I burst out laughing at Choi Hyun-oh’s ridiculous joke and then opened my eyes wide. There was a familiar car parked in front of the main gate. With its white body and license plate. There was only one car I knew that looked like that.
“Still, for the sake of our conscience, let’s at least go somewhere. We can tell your brother it’s for an assignment and even stay out overnight. Where do you want to go? Gangnam? Hongdae? Myeong-dong?”
Choi Hyun-oh’s words went in one ear and out the other. Thinking I might have seen wrong, I rubbed my eyes, but the car was still there, and I stopped in my tracks, eyes wide open.
Choi Hyun-oh, who had gone about two steps ahead, seemed puzzled by my sudden stop. He raised his eyebrows and came back to me.
“Cheongmyeong? What’s wrong?”
It didn’t feel real. I, who had expected another ordinary journey home today, had to pinch my cheek once again. I pinched so hard that it turned bright red and hurt when I let go. It stung. My lips parted slightly. When I didn’t answer, Choi Hyun-oh asked again.

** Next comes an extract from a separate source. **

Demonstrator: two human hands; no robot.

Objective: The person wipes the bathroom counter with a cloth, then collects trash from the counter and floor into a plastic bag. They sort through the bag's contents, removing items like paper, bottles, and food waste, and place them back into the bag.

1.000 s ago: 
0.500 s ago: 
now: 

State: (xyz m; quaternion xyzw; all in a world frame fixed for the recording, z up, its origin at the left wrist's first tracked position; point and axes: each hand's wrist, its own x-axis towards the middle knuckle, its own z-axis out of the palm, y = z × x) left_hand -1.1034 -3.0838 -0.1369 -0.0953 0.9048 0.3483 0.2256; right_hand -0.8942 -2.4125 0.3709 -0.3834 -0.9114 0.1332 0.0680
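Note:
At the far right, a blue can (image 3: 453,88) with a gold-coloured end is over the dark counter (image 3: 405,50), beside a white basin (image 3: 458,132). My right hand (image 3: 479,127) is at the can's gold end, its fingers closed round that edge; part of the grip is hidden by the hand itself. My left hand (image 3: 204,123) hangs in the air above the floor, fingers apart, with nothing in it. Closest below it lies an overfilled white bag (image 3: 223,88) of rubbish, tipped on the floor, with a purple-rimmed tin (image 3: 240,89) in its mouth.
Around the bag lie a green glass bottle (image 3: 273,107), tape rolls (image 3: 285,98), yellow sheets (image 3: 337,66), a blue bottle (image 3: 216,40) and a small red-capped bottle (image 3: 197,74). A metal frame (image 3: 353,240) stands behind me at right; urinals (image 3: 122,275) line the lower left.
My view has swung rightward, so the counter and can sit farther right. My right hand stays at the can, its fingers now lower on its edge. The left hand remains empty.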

“What are you doing? Stopping suddenly.”
“…I think something’s on my face…”
“Something on your face? There’s nothing. Look at me.”
Choi Hyun-oh’s index finger touched my cheek as he came closer to me. Thanks to his sudden approach, my view was entirely blocked by Choi Hyun-oh. With a worried expression, Choi Hyun-oh lowered his head slightly, and his fingertip touched my cheek, which had become hot from pinching it hard.
Before I could feel the tingling sensation once more, a loud ‘HONK!’ from a car horn rang out. It was so loud and unexpected that Choi Hyun-oh flinched and glared at the white car.
His eyes, sharply raised, turned towards the driver’s seat. As if trying to make up for being startled, Choi Hyun-oh muttered fiercely.
“Ah, fuck! You scared me. Why are you honking suddenly like that? What kind of crazy bastard drives a car into a university area? What the hell is that guy doing?”
Unable to refute his point-by-point accurate statement, I mumbled in a small voice.
“It’s my brother…”
My words trailed off and broke. After a moment of silence, Choi Hyun-oh continued in a much softer voice.
“…I meant to ask who it was. You know ‘fuck’ was just an exclamation, right?”